Onxeo S.A., an innovative company specializing in the development of orphan oncology drugs, today announced that it has received a unanimous recommendation from the Data Safety Monitoring Board (DSMB), the independent European board of experts that monitors the safety of the Livatag® Phase III trial, “ReLive”, to continue the study without modification. This marks the seventh positive DSMB recommendation and further confirms the acceptable safety profile of Livatag.
ReLive is an ongoing international, randomized Phase III trial designed to evaluate the efficacy of Livatag® in patients with advanced hepatocellular carcinoma (HCC) (primary liver cancer) after failure or intolerance to sorafenib. The study, which plans to enroll a total of 400 patients, compares intravenous administration of Livatag® to the best standard of care.
The DSMB meets regularly, twice a year, to review the safety data of the ReLive trial and subsequently issues recommendations on the conduct of the study.

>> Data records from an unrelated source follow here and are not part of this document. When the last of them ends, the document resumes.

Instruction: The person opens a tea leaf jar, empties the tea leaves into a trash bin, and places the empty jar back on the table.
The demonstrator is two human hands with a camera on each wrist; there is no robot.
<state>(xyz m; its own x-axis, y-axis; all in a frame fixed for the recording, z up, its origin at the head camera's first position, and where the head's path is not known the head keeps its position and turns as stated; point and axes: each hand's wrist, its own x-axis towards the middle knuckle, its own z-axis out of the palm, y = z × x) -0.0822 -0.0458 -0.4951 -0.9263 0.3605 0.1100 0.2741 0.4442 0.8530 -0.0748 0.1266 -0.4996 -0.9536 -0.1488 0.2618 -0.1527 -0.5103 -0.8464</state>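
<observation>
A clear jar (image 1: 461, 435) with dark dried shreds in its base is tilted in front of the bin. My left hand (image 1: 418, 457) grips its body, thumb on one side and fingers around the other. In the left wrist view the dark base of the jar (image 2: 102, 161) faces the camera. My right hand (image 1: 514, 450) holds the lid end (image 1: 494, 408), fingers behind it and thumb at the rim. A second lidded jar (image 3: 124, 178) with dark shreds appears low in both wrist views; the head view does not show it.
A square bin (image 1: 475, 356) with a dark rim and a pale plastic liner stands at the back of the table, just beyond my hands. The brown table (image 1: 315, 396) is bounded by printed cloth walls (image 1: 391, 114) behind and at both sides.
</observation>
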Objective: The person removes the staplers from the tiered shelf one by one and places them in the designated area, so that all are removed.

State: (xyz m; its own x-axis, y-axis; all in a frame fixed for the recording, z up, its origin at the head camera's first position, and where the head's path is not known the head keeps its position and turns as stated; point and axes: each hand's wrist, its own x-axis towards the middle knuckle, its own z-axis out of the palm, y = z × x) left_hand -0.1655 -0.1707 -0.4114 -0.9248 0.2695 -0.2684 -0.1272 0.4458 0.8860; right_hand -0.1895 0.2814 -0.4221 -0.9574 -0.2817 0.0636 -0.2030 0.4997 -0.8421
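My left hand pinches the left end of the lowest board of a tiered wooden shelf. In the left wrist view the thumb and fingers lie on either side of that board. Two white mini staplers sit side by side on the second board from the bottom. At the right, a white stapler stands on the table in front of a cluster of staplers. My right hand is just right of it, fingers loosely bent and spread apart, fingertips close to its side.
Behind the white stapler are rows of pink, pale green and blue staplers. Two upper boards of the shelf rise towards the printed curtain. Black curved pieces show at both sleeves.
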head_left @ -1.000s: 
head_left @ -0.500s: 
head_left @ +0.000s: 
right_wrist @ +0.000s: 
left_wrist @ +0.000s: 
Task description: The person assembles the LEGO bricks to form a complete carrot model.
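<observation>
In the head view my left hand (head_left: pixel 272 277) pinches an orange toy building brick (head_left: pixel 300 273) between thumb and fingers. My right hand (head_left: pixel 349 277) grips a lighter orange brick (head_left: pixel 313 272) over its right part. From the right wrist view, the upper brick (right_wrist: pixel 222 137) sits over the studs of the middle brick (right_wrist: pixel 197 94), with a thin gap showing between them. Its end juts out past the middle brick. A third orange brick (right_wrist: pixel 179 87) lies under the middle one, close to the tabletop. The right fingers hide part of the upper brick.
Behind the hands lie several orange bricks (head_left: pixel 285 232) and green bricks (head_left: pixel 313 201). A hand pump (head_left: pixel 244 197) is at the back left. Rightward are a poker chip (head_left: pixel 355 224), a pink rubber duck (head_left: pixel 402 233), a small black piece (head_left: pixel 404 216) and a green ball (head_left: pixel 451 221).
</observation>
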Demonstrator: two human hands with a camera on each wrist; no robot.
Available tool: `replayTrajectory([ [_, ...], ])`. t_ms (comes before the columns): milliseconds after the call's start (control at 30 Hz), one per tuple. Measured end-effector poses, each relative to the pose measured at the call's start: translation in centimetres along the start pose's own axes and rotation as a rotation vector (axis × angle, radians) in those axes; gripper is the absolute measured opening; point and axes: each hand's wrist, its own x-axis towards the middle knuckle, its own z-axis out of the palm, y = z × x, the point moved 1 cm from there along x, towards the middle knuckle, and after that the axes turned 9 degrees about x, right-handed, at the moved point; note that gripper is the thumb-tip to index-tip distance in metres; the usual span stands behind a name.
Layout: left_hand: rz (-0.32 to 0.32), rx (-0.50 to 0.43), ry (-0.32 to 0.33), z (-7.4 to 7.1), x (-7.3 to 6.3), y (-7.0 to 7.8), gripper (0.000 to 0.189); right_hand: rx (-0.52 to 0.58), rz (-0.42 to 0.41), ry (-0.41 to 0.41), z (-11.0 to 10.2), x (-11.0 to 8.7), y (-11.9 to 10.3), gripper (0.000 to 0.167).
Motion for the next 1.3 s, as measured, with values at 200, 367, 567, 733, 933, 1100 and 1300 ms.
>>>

To date, more than 50% of the patients have been randomized in the study. The DSMB has reviewed the safety data from these patients, totaling more than 500 infusions of Livatag® in the trial and for the seventh time since study initiation, has unanimously recommended to continue the study without modification, based on its positive assessment of the safety data of Livatag®.
“This latest positive recommendation from our independent board of experts confirms once again Livatag®’s acceptable safety profile, based on safety data collected on a substantial number of patients. These data certainly strengthen our confidence in the potential of this product, which represents a potential significant breakthrough in the treatment of hepatocellular carcinoma, a very severe cancer with a high unmet medical need,” commented Judith Greciet, CEO of Onxeo.